Policja nie wyklucza żadnej hipotezy w związku ze śmiercią 27-letniej Polki w Egipcie. Cały czas trwa gromadzenie materiału dowodowego: są przesłuchiwani świadkowie, zabezpieczane są nośniki informacji oraz dokumenty. Konieczna będzie pomoc prawna z Egiptu. Chodzi między innymi o przesłanie do Polski kopii tamtejszych przesłuchań personelu medycznego i hotelu. Ponadto w Polsce będą przesłuchiwani uczestnicy zakończonej już wycieczki do Egiptu. Na razie prokuratura przyjęła kwalifikacje prawną mówiącą o zabójstwie, ale w każdej chwili może być ona zmieniona. Brany jest też pod uwagę między innymi udział innych osób bądź nieszczęśliwy wypadek. Wiadomo, że po sprowadzeniu zwłok Magdaleny Ż. do kraju sekcja zostanie powtórzona w Zakładzie Medycyny Sądowej we Wrocławiu. Rodzina Polki złożyła do Prokuratury Krajowej wniosek z prośbą o objęcie nadzorem śledztwa.

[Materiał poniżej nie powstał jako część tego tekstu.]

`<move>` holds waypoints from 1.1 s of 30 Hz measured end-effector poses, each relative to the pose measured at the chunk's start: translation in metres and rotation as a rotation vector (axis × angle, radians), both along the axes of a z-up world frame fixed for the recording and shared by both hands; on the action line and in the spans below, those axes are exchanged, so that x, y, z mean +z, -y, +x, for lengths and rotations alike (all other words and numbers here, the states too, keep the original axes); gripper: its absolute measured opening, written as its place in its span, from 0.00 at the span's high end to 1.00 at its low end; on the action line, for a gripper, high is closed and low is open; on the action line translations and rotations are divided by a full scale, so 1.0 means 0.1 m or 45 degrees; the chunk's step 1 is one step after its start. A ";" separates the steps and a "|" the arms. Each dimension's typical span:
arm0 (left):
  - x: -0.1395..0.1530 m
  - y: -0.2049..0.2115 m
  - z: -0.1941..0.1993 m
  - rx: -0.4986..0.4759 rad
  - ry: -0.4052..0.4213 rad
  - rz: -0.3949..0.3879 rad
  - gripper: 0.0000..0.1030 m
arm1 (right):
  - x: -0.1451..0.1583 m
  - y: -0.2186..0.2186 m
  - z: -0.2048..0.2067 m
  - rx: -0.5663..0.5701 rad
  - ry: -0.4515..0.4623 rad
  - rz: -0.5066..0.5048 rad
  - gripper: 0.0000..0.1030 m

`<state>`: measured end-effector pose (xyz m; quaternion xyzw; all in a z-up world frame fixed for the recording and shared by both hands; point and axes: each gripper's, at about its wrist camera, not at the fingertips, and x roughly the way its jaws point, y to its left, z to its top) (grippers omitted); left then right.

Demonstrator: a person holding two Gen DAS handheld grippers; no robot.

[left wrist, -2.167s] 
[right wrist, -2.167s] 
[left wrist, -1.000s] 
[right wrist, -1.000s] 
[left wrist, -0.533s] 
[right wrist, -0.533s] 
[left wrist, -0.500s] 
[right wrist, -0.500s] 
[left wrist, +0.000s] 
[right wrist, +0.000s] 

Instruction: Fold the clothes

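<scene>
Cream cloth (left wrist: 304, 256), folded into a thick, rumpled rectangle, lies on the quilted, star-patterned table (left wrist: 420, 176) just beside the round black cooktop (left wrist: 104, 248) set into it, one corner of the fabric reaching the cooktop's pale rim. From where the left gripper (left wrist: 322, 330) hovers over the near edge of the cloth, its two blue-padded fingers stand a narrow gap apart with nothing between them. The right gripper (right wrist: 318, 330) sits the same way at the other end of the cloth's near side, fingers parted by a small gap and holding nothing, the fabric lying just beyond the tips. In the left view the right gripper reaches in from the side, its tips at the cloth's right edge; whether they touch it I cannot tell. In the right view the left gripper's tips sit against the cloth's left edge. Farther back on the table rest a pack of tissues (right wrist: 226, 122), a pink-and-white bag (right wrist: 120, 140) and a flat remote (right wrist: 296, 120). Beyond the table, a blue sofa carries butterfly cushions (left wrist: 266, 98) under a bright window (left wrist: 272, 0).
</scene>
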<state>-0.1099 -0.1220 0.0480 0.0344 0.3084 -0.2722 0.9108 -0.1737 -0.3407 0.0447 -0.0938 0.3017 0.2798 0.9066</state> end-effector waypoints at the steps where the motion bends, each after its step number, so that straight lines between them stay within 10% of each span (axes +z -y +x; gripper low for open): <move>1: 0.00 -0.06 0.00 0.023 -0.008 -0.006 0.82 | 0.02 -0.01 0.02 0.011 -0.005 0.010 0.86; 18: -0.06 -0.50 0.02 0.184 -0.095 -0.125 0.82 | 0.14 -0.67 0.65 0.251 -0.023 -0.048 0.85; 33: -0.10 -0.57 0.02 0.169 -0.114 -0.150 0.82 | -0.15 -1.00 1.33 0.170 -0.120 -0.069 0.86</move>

– Zawsze jak coś się stanie obywatelowi polskiemu są pretensje do polskiej dyplomacji czy też polskich służb konsularnych – mówił na antenie Polskiego Radia Lublin publicysta Witold Jurasz, były dyplomata. Z gościem rozmawiał Tomasz Nieśpiał.
– Rolą konsula jest pomóc w sytuacji gdy kraj, w którym on pracuje w jakiś sposób łamie prawa obywatela polskiego. Konsul nie interweniuje jednak w każdej sprawie, bo nie ma takich mocy – tłumaczył gość.
– W sytuacjach kryzysowych należy przede wszystkim zachować wzajemną solidarność. Polacy powinni sobie pomagać za granicą – podkreślał.
– Trochę przeceniamy rolę służby konsularnej. Zawsze przed wyjazdem trzeba sprawdzić swoje ubezpieczenie i biuro podróży. Jest to szczególnie ważne przy wyjazdach do krajów kulturowo innych. Pewnie nie jest też najlepszym pomysłem, by jechać w pojedynkę, bo może to skutkować kłopotami – podsumował Witold Jurasz.